■ **What you will do**: Print each entry below precisely as it reads.

■ **The input**:
● ● ● ● ●

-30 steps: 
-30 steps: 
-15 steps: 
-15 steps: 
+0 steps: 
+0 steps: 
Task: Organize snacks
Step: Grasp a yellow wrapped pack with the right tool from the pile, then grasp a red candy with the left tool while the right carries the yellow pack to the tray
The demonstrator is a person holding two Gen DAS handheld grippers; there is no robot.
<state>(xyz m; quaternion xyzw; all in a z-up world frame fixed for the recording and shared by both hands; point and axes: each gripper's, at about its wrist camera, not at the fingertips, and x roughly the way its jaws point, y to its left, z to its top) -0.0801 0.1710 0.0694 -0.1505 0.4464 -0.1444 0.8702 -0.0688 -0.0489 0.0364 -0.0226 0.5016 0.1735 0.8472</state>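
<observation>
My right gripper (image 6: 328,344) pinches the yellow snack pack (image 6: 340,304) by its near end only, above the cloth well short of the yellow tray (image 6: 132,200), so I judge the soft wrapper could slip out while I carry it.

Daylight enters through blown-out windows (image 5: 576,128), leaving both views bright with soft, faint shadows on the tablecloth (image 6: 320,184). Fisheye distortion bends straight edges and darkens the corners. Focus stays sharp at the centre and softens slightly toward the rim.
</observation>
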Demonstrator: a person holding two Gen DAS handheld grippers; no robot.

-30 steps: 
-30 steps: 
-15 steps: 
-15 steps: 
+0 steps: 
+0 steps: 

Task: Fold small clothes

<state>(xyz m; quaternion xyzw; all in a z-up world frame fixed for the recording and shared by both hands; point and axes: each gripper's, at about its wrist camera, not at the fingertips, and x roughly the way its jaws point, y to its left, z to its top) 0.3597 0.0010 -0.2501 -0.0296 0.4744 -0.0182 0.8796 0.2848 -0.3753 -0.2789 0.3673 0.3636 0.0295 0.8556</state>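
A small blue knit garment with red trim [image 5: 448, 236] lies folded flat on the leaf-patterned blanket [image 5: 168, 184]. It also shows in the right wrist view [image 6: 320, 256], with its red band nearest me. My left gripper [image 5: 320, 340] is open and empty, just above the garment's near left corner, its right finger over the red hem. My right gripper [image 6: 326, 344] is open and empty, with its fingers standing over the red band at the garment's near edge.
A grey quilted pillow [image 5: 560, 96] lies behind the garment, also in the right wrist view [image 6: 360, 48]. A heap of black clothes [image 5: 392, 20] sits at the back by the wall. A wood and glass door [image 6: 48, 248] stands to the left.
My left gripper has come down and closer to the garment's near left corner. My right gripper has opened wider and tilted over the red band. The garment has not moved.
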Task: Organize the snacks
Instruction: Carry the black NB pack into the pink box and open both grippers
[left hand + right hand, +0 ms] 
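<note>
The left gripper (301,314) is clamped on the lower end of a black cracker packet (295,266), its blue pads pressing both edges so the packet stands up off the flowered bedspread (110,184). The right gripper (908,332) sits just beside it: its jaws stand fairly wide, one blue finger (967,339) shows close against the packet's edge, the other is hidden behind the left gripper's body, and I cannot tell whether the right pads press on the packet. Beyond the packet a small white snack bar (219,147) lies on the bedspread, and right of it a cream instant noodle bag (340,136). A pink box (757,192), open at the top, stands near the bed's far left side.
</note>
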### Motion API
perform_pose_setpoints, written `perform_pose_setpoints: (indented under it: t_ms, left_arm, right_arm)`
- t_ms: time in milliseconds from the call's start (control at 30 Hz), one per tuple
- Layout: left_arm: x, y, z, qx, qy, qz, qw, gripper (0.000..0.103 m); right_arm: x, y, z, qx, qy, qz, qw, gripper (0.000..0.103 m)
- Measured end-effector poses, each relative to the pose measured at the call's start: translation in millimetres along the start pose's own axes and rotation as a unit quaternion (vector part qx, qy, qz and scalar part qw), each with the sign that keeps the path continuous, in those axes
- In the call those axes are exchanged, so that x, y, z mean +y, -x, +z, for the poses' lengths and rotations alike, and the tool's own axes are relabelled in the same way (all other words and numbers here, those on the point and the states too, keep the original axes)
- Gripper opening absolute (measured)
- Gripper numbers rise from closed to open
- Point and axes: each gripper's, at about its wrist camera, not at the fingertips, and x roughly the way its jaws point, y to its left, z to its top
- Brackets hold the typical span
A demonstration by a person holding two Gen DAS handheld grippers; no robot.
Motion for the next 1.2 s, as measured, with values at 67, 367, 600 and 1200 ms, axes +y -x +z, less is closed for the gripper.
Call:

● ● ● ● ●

■ **Answer space**:
-30 steps: 
-30 steps: 
-15 steps: 
-15 steps: 
+0 steps: 
+0 steps: 
Task: Organize snacks
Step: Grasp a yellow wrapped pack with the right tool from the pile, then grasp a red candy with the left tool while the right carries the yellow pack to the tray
The demonstrator is a person holding two Gen DAS handheld grippers; there is no robot.
<state>(xyz m; quaternion xyzw; all in a z-up world frame fixed for the recording and shared by both hands; point and axes: each gripper's, at about its wrist camera, not at the fingertips, and x roughly the way its jaws point, y to its left, z to its top) -0.0801 0.1710 0.0694 -0.1505 0.4464 -0.1444 0.8702 -0.0688 -0.0489 0.0364 -0.0226 0.5016 0.1735 0.8472</state>
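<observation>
My right gripper (image 6: 328,344) pinches the yellow snack pack (image 6: 340,304) by its near end only, above the cloth well short of the yellow tray (image 6: 132,200), so I judge the soft wrapper could slip out while I carry it.

Daylight enters through blown-out windows (image 5: 576,128), leaving both views bright with soft, faint shadows on the tablecloth (image 6: 320,184). Fisheye distortion bends straight edges and darkens the corners. Focus stays sharp at the centre and softens slightly toward the rim.
</observation>
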Demonstrator: a person holding two Gen DAS handheld grippers; no robot.

-30 steps: 
-30 steps: 
-15 steps: 
-15 steps: 
+0 steps: 
+0 steps: 

Task: Fold small clothes

<state>(xyz m; quaternion xyzw; all in a z-up world frame fixed for the recording and shared by both hands; point and axes: each gripper's, at about its wrist camera, not at the fingertips, and x roughly the way its jaws point, y to its left, z to its top) 0.3597 0.0010 -0.2501 -0.0296 0.4744 -0.0182 0.8796 0.2848 -0.3753 -0.2789 0.3673 0.3636 0.0295 0.8556</state>
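A small blue knit garment with red trim [image 5: 448, 236] lies folded flat on the leaf-patterned blanket [image 5: 168, 184]. It also shows in the right wrist view [image 6: 320, 256], with its red band nearest me. My left gripper [image 5: 320, 340] is open and empty, just above the garment's near left corner, its right finger over the red hem. My right gripper [image 6: 326, 344] is open and empty, with its fingers standing over the red band at the garment's near edge.
A grey quilted pillow [image 5: 560, 96] lies behind the garment, also in the right wrist view [image 6: 360, 48]. A heap of black clothes [image 5: 392, 20] sits at the back by the wall. A wood and glass door [image 6: 48, 248] stands to the left.
My left gripper has come down and closer to the garment's near left corner. My right gripper has opened wider and tilted over the red band. The garment has not moved.
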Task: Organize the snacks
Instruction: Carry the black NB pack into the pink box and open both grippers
[left hand + right hand, +0 ms] 
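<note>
The left gripper (301,314) is clamped on the lower end of a black cracker packet (295,266), its blue pads pressing both edges so the packet stands up off the flowered bedspread (110,184). The right gripper (908,332) sits just beside it: its jaws stand fairly wide, one blue finger (967,339) shows close against the packet's edge, the other is hidden behind the left gripper's body, and I cannot tell whether the right pads press on the packet. Beyond the packet a small white snack bar (219,147) lies on the bedspread, and right of it a cream instant noodle bag (340,136). A pink box (757,192), open at the top, stands near the bed's far left side.
</note>
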### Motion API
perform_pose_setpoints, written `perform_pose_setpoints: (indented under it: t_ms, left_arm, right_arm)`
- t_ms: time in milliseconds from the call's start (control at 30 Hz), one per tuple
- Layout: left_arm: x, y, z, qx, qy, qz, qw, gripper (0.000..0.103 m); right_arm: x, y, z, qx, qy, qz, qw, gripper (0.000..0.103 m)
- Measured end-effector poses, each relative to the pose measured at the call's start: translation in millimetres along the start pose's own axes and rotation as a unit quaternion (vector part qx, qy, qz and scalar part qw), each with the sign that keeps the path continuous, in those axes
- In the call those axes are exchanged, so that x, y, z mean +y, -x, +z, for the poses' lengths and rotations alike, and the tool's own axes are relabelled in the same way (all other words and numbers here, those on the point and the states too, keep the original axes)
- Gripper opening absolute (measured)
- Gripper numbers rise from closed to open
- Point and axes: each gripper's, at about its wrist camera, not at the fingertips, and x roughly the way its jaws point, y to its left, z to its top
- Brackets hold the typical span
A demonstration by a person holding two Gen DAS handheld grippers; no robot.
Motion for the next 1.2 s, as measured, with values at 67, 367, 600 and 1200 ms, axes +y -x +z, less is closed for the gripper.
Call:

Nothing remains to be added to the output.